Yea that sounds like a good idea. Ideally mdtraj
will be able to do this in the future, though it's not trivial to implement.
Has anyone looked at the PBC-whole code in gromacs or ambertools? It might actually not be that complex.
-Robert
On Mon, Sep 15, 2014 at 12:15 PM, Christian Schwantes < notifications@github.com> wrote:
Yea that sounds like a good idea. Ideally mdtraj will be able to do this in the future, though it's not trivial to implement.
— Reply to this email directly or view it on GitHub https://github.com/FoldingAtHome/FAHMunge/pull/1#issuecomment-55643113.

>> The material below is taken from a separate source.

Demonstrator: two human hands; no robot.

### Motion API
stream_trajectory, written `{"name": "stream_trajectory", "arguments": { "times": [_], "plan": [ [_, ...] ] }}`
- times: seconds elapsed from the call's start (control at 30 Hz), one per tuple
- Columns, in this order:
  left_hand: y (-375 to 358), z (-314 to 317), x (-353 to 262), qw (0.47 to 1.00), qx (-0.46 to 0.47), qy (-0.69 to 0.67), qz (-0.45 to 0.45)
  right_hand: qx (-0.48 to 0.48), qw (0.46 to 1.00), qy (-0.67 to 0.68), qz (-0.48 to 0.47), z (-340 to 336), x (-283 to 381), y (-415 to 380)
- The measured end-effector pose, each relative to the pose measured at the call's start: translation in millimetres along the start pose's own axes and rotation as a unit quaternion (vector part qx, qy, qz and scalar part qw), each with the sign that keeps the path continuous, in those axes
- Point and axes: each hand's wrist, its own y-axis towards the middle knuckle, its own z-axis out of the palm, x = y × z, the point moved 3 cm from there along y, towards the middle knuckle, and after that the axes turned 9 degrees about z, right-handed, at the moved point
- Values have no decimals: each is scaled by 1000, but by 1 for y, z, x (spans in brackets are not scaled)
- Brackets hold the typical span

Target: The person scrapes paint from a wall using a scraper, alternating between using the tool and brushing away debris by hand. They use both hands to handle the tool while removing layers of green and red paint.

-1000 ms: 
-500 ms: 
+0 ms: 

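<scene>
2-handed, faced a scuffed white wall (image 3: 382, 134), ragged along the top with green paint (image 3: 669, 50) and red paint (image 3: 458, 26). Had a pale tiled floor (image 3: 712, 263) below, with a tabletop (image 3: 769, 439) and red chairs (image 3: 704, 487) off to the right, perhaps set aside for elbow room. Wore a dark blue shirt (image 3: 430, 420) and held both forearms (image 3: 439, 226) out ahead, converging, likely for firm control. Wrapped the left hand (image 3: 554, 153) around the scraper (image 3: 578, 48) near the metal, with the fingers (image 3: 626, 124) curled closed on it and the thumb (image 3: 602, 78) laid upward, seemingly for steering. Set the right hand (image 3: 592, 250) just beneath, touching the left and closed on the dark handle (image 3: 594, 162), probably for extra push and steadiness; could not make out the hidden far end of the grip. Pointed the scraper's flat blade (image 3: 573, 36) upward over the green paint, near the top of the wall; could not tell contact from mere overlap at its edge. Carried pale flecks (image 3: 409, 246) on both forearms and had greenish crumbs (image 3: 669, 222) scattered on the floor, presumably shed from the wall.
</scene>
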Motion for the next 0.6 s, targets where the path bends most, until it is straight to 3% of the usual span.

But it doesn't work that well. They're (gromacs) recipe for doing it involves several calls of the same command-line script and even then they admit it doesn't work in all cases.
@kyleabeauchamp: what's the appropriate forum to discuss the provenance metadata storage (e.g. processed_filenames
), and the directory structure we want to encourage for FAH projects and mixtape?
I'm not sure that storing extra attributes on the HDF5 files is the best way to go -- if we really want to do that, we should consider simply adding that field to the MDTraj HDF5 format spec. We could also do something more akin to the MSMBuilder 2 design, where a separate metadata file is stored which contains the provenance info. It might be nice, also, not to irreversibly tie this data munging step to the use of HDF5 files for the output.
It would be helpful to get to some consensus on these design choices, especially as we start pushing mixtape for end users.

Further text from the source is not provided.